Quick Pros and Cons of a Non-compete Agreement

Pros

  • Protects your trade secrets, customers, and current employees
  • Discourages turnover

Cons

  • Difficult to enforce
  • Hinders worker bargaining power and disfavored by public policy
  • May prevent you from hiring the best talent

Why Use a Non-Compete Agreement?

A Non-Compete Agreement can prevent former employees or contractors from competing in your industry (subject to reasonable time and place restrictions), soliciting your current customers, poaching your employees, or starting their own competing businesses.

Are Non-Competes Enforceable?

Although often used for both employees and contractors, non-compete agreements are not always enforceable. The enforceability of non-competes is usually decided at the state level, so the rules vary slightly in each state. Some states have outrighted declared all such agreements unenforceable. This is typically a policy decision by a legislature, not the courts. 

To learn if your state forbids such agreements, you can plug your inquiry into a search engine. If the issue remains unclear, you might want to discuss enforceability with a lawyer in your jurisdiction. 

Courts generally don't want to suppress an individual's right to make a living if it's not truly a threat to your business, so they'll look at whether a covenant not to compete is really needed in your situation. 

If the employee has access to your trade secrets, customers, marketing strategy, product strategy, or sensitive pricing information, courts are more likely to enforce the non-competition provision. If the employee is the chief bottle washer, a court won't likely keep the employee from washing bottles for another company. You don't need that protection.

Covenants not to compete also need to have reasonable time and place restrictions. You can't keep your former employee from competing with you forever. Many courts will look at what you need to protect and decide how long the restriction needs to be to keep it protected. For example, things change so quickly in the tech industry that a court may be willing to only enforce a restriction for six months to a year. 

Courts also will place a reasonable geographical restriction. If you provided a salesperson with a bunch of leads in your home city, you don't need to prevent her from making sales calls for a competitor in a state thousands of miles away. With the internet breaking down geographic boundaries for business, this factor is becoming less relevant, but a court will still examine how broadly you need your restriction enforced.

Courts will also want to limit the scope of your non-compete. The more limited your non-competition provision is, the more likely a court will enforce it.
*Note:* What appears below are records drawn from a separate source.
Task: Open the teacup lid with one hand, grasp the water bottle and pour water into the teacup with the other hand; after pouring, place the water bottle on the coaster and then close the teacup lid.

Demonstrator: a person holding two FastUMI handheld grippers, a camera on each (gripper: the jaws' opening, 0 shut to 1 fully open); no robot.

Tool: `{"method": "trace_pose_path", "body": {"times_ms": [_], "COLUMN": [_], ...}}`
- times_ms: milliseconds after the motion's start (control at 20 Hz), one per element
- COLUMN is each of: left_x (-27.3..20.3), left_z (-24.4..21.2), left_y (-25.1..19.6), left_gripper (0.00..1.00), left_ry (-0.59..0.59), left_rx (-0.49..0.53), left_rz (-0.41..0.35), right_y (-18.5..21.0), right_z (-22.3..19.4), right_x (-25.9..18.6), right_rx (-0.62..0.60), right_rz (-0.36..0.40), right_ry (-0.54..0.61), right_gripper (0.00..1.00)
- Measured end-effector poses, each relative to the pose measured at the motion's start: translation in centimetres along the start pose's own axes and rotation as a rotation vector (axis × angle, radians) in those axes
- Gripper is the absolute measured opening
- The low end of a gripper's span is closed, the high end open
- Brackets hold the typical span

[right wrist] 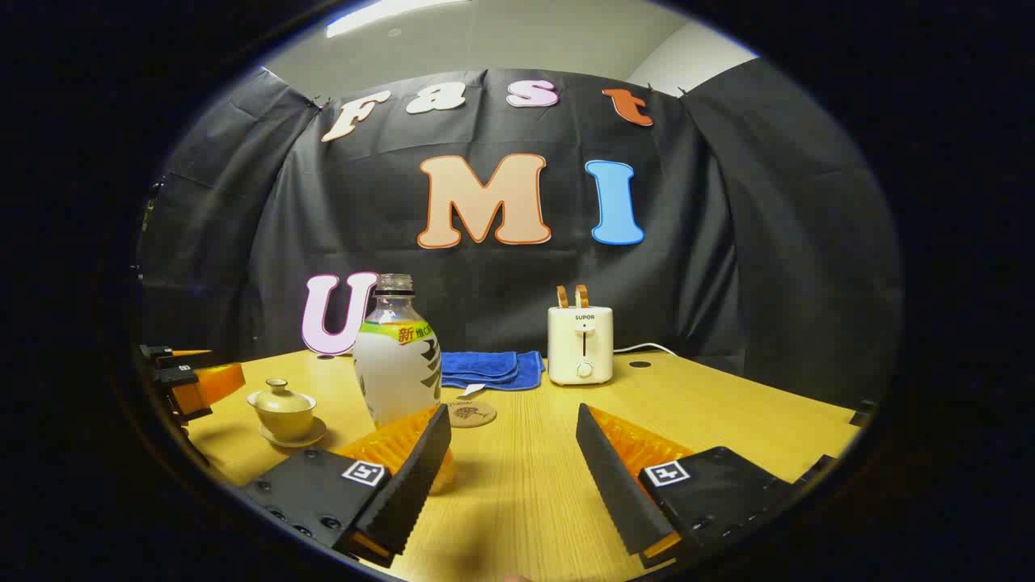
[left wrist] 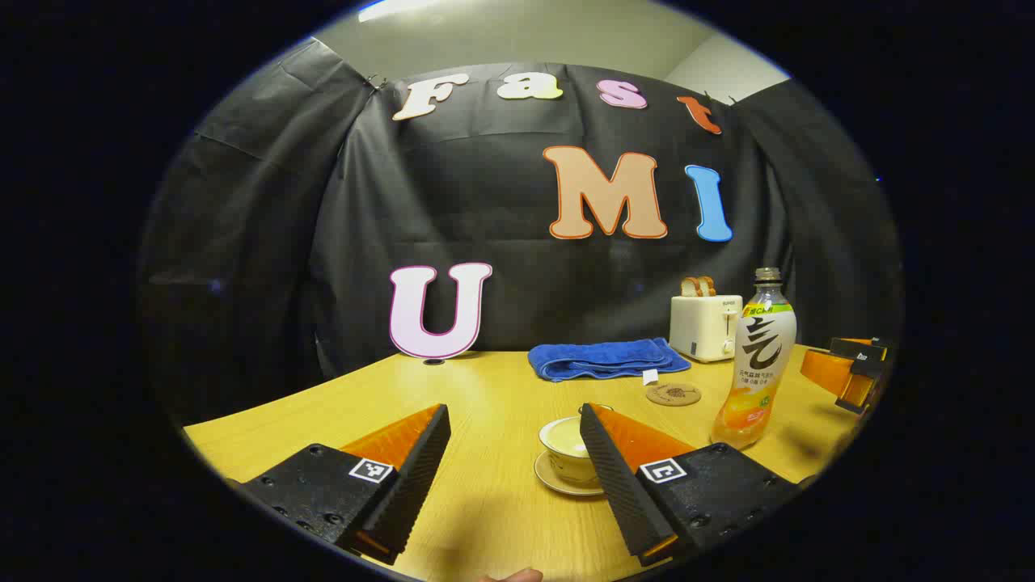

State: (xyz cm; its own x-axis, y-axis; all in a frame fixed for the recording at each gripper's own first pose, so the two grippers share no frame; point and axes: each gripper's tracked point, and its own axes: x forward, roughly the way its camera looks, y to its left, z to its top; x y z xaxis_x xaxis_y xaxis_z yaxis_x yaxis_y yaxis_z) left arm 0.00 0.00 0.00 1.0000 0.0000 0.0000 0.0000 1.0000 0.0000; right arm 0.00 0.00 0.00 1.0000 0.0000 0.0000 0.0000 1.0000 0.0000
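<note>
A pale lidded teacup [right wrist: 283,411] stands on its saucer [right wrist: 301,440] at the left of the yellow table; in the left gripper view the teacup [left wrist: 563,443] is just behind my left gripper's right finger, which hides part of it. My left gripper [left wrist: 513,420] is open and holds nothing. The water bottle [right wrist: 396,364], uncapped with orange liquid at its base, stands upright just behind the left finger of my right gripper [right wrist: 513,420], which is open and empty. The bottle [left wrist: 756,364] stands right of the cup. A round cork coaster [right wrist: 471,414] lies behind them, bare.
A folded blue towel [right wrist: 485,368] and a white toaster [right wrist: 580,343] with bread in it sit at the back of the table [right wrist: 728,420]. The other gripper appears at the left edge [right wrist: 190,380] and at the right edge [left wrist: 849,372].
</note>
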Motion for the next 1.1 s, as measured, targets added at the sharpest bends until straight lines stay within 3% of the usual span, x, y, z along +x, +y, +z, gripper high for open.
{"method": "trace_pose_path", "body": {"times_ms": [1100], "left_x": [0.07], "left_z": [-0.13], "left_y": [-0.52], "left_gripper": [0.94], "left_ry": [0.0], "left_rx": [-0.002], "left_rz": [-0.034], "right_y": [0.05], "right_z": [0.08], "right_x": [-0.05], "right_rx": [0.0], "right_rz": [0.003], "right_ry": [0.002], "right_gripper": [0.99]}}
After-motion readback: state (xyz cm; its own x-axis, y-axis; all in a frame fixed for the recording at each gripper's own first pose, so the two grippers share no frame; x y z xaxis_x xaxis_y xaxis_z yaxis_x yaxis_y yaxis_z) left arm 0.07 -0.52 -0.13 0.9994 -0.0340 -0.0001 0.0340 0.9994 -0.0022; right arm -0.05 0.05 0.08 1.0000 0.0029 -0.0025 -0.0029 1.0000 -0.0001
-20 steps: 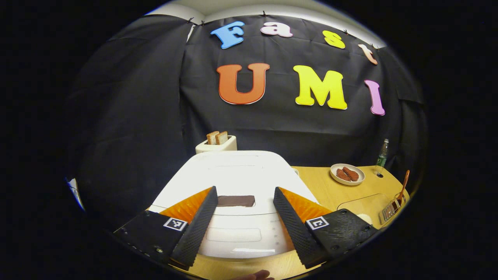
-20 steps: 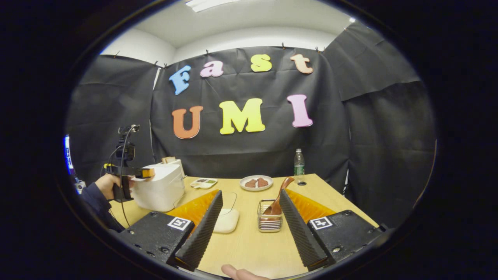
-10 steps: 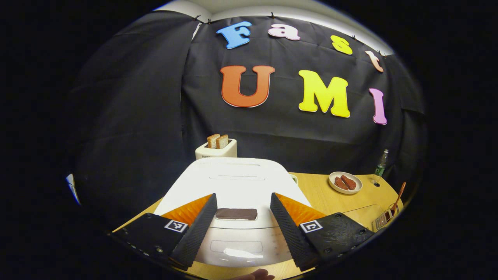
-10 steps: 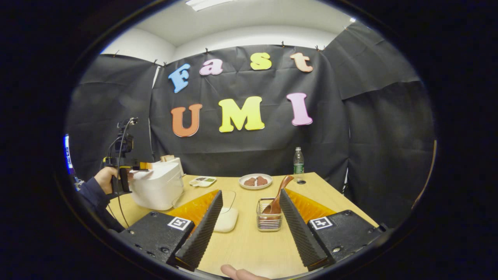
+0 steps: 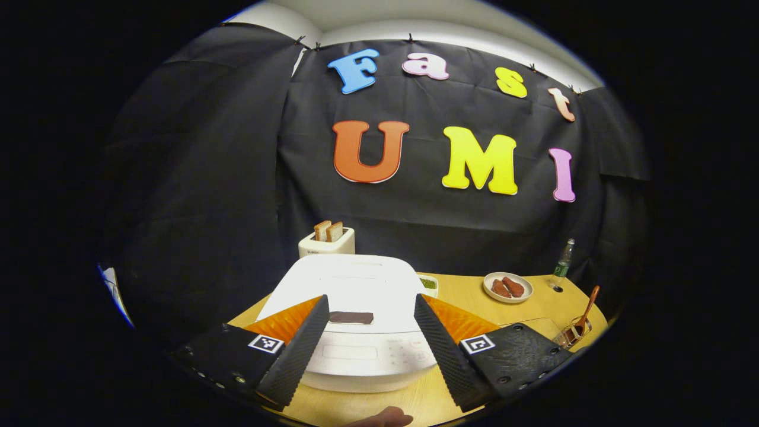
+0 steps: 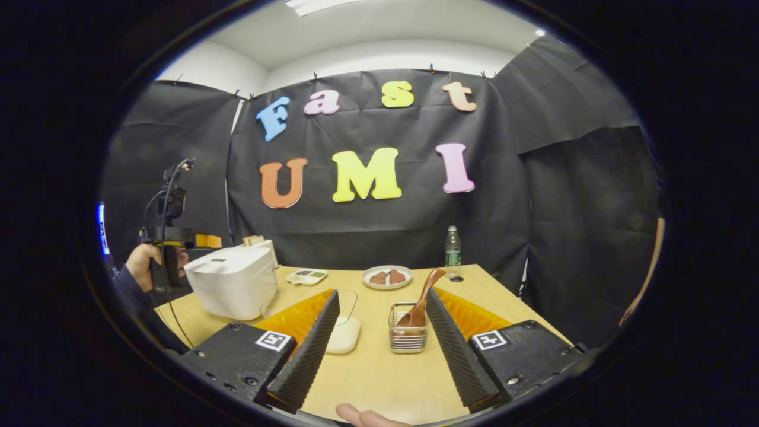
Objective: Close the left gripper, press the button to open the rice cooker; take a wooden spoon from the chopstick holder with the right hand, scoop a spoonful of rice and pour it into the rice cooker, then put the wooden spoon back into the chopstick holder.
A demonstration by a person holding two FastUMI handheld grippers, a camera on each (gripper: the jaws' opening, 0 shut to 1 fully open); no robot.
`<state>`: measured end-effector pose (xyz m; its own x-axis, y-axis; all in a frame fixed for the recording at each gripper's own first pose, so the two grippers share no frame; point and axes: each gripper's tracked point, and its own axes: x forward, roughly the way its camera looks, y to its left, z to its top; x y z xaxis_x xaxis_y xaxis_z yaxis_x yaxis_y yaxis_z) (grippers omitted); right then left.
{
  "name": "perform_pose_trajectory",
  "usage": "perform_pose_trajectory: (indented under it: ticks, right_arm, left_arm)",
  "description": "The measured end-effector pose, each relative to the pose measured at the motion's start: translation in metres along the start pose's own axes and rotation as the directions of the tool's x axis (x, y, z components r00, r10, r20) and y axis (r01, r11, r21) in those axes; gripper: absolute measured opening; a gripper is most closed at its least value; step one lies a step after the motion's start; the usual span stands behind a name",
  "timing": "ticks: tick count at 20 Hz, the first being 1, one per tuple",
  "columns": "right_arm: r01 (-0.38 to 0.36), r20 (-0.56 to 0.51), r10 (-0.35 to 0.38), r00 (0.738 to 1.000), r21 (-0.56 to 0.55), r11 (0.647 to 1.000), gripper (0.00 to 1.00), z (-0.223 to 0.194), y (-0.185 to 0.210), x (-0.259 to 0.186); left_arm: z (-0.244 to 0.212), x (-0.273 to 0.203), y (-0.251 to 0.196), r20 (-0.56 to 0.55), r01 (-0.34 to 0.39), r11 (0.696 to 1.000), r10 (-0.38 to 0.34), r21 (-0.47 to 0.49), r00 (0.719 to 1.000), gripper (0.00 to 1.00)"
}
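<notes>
Inside the chopstick holder [image 6: 408, 335], the wooden spoon [image 6: 422, 304] leans handle-up rightward; both hand-held grippers spread.

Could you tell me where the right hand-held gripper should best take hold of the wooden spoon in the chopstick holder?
Grip the wooden spoon on the free upper end that leans up and to the right out of the chopstick holder. Probably come from above, fingers either side of it, since the lower end sits inside the wire walls.

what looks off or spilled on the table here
Nothing stands out. The rice cooker sits closed and level, the wooden spoon leans in the chopstick holder, and the table shows no spill.
</notes>
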<state>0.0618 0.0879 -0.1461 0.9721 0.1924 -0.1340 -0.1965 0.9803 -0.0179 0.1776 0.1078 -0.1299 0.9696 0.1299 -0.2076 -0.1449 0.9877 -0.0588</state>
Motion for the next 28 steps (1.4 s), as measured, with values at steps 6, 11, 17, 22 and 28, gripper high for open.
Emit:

A prohibition against competing directly with your current customers you gave to the salesperson is much more palatable than preventing someone from working in an industry entirely.

How to Draft an Effective Non-Compete

Keep the provisions narrow and focused

You don't want to draft a non-compete agreement asking for the moon and then negotiate from there. Most states allow courts to selectively narrow overly broad non-compete provisions to make them reasonable. However, other states will invalidate the whole thing if the company starts from an unreasonable position.
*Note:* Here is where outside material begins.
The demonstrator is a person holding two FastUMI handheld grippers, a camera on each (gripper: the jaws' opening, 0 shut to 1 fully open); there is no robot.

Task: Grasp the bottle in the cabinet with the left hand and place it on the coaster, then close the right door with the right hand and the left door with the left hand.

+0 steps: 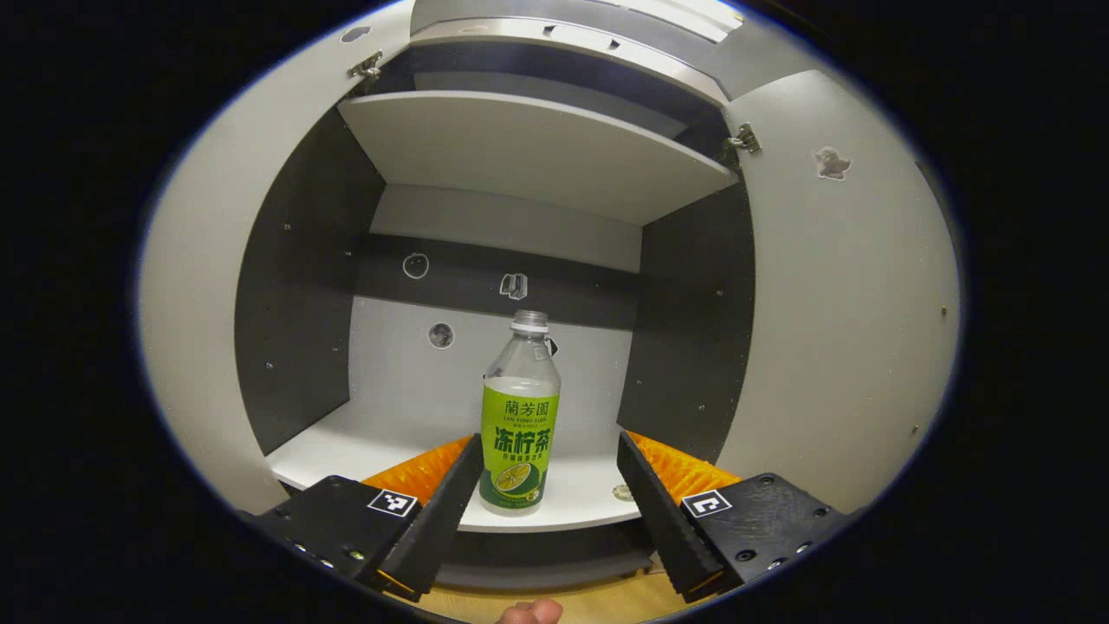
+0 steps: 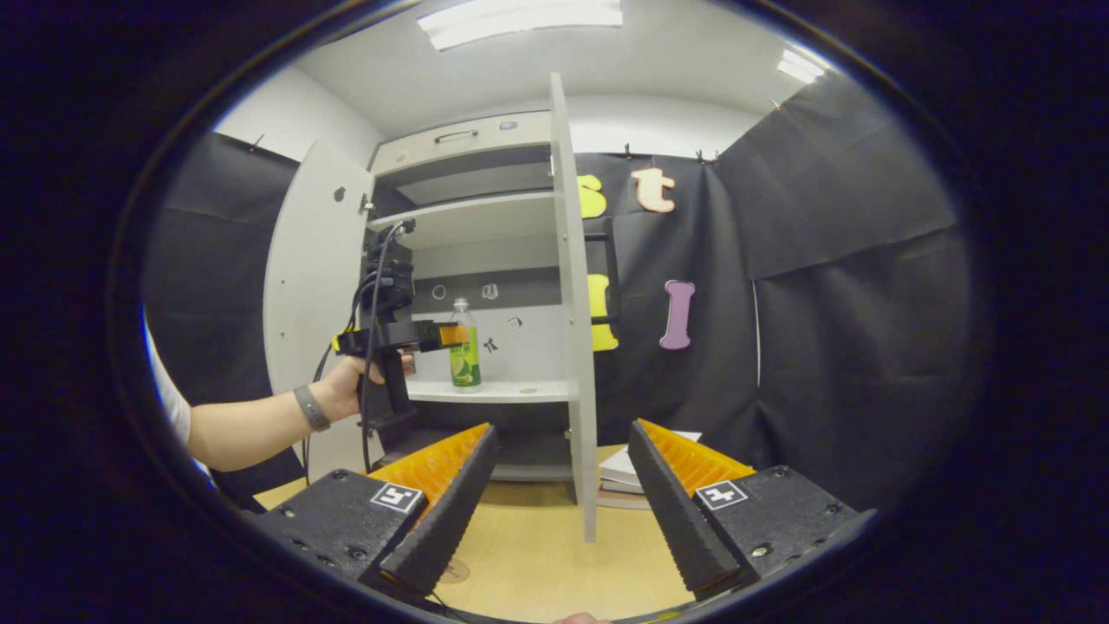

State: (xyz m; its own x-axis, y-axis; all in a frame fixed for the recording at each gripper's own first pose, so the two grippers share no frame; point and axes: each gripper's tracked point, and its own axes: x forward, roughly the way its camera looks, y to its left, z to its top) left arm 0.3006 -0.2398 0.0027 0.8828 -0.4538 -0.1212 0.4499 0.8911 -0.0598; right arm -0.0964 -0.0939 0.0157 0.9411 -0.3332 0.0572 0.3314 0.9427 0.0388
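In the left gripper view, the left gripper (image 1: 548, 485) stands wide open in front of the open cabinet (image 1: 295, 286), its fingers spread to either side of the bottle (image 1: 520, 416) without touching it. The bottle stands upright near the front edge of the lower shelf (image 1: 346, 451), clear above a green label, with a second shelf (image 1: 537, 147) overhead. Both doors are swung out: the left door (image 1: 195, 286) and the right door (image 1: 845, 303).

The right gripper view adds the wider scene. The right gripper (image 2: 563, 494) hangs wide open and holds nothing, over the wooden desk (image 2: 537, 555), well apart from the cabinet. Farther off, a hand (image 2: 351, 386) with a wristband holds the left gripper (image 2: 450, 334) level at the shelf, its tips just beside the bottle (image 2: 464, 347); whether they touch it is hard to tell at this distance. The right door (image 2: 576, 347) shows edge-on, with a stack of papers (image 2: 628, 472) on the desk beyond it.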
Consider what you need to protect

Craft your provision with an eye toward what you really need to protect. Remember, this isn't about punishing a departing employee; it's about protecting your assets.

For many companies, the main concern is the customer list and data. Courts are much more likely to enforce what is sometimes referred to as a covenant not to solicit or a non-solicitation provision. This agreement allows the employee to still make a living in their chosen field, but they won't be allowed to take your customers with them. 

If your concern is a tight labor market with a limited pool of candidates who can do the work, you might only need a covenant not to solicit your current employees. This keeps your former employee from poaching the talent you helped develop.

If the employee was high enough in your organization and the competition is so fierce that their departure to a competing company could cripple your business, then a provision preventing competition in the industry may be appropriate.

Be reasonable in time

While there is no hard and fast rule, courts don't like non-competes that are more than two to three years. Ask yourself, if the former employee is sidelined for two years, how much damage can they really do to you?

Be reasonable in geography

Don't prevent a person from finding gainful employment in another location if their work can't hurt you there. If a stylist or dentist moves to the other side of town an hour away, can they actually hurt your business? If you are only selling in one state, you don't need to prevent the employee from working for a competitor in another. Again, there is no hard and fast rule, but when drafting the agreement, determine the specific geographic area you need to protect.

Consider a confidentiality agreement instead

Many companies have moved away from the covenant not to compete and instead have all employees sign a confidentiality agreement. This does not preclude the employee from using their talents and experience with another company, but it does contractually bind them to not use your trade secret and confidential information against you. 

Courts are more eager to enforce a confidentiality agreement, but it is harder to prove an employee used a trade secret than proving they went to work for a competitor.